• Task prompt: Please restate the data exactly, from the first line to the last.
※
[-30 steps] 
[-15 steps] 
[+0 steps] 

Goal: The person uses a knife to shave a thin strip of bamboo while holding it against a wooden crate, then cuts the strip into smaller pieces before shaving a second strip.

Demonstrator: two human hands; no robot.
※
• Result for this task:
[-30 steps] 
[-15 steps] 
[+0 steps] 

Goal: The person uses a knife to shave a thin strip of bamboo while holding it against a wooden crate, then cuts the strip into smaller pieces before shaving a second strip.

Demonstrator: two human hands; no robot.

No more output is needed.